Exercise directions:
Each line of the listing that contains "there" should be found and copied.

Data section:
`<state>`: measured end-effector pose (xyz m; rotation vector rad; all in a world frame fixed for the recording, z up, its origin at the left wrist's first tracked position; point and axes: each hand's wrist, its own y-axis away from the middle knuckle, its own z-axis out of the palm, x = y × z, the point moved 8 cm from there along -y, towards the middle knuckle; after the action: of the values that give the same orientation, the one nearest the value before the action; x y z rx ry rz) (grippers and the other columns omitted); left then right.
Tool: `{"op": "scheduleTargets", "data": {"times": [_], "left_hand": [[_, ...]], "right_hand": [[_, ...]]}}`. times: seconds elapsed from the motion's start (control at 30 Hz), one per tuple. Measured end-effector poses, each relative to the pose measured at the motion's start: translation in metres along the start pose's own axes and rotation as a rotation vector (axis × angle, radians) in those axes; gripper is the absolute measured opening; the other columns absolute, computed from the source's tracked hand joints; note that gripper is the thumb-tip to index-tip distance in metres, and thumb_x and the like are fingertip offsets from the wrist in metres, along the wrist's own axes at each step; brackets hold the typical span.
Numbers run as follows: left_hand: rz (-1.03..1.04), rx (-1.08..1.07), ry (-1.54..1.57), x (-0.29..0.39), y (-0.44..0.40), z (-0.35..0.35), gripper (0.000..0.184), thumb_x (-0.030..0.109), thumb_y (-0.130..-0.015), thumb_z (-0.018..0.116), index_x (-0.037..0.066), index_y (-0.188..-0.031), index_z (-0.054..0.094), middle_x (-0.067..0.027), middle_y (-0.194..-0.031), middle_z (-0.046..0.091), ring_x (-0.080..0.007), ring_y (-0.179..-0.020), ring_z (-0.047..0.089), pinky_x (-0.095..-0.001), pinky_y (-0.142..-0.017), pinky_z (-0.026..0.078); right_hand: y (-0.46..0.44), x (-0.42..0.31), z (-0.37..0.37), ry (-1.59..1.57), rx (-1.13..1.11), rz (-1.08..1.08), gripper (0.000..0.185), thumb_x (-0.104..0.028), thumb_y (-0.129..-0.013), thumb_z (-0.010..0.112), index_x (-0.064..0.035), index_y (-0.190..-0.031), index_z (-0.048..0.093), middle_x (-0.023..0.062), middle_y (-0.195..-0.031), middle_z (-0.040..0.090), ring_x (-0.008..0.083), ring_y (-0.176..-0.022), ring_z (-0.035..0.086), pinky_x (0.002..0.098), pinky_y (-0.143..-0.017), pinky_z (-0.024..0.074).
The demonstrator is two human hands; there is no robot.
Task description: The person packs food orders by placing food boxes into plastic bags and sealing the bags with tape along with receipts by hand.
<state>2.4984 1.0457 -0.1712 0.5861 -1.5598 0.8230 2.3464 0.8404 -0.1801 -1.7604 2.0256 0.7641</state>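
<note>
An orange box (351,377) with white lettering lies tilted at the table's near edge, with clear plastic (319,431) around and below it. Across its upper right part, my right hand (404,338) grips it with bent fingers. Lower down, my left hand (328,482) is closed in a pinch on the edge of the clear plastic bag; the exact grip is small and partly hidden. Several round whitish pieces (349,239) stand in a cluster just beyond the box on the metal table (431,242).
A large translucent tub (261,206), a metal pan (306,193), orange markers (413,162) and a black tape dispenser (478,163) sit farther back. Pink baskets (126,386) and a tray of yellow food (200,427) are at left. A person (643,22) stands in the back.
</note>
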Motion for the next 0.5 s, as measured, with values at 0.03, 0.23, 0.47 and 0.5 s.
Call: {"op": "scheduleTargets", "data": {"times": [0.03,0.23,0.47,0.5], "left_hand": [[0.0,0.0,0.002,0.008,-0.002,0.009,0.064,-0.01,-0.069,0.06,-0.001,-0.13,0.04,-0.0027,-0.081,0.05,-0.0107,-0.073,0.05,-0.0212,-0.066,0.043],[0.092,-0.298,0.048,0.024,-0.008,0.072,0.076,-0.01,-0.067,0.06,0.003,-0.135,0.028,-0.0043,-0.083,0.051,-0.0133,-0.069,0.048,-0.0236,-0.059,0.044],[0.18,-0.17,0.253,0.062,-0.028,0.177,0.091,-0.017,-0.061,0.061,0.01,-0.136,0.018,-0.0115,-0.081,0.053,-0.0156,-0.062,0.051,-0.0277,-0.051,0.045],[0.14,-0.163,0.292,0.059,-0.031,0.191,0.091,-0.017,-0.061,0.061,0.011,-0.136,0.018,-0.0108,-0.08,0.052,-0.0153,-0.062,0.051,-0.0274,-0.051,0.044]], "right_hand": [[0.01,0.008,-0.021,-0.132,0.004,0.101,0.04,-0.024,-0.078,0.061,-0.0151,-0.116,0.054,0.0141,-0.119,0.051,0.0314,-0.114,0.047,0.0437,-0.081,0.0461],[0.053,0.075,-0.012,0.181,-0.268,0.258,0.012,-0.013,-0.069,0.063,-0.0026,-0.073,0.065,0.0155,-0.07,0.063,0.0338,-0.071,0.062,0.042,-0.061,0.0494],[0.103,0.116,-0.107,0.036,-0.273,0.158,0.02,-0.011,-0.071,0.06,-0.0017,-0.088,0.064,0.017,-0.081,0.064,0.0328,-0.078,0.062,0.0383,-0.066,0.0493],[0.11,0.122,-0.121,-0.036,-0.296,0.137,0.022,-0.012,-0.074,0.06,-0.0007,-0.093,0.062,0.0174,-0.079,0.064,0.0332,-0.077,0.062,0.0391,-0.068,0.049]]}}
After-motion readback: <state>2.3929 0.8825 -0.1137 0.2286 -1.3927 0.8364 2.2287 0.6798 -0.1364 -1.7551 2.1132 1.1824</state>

Task output:
`<state>`: measured end-effector pose (xyz m; rotation vector rad; all in a world frame fixed for the recording, z up, its origin at the left wrist's first tracked position; point and axes: each hand's wrist, its own y-axis away from the middle knuckle, its own z-axis out of the palm, x = y × z, the point moved 8 cm from there along -y, towards the middle knuckle; after the action: of the values that give the same orientation, the one nearest the value before the action; x y z rx ry rz) (grippers and the other columns omitted); left then right.
The demonstrator is two human hands; there is no robot.

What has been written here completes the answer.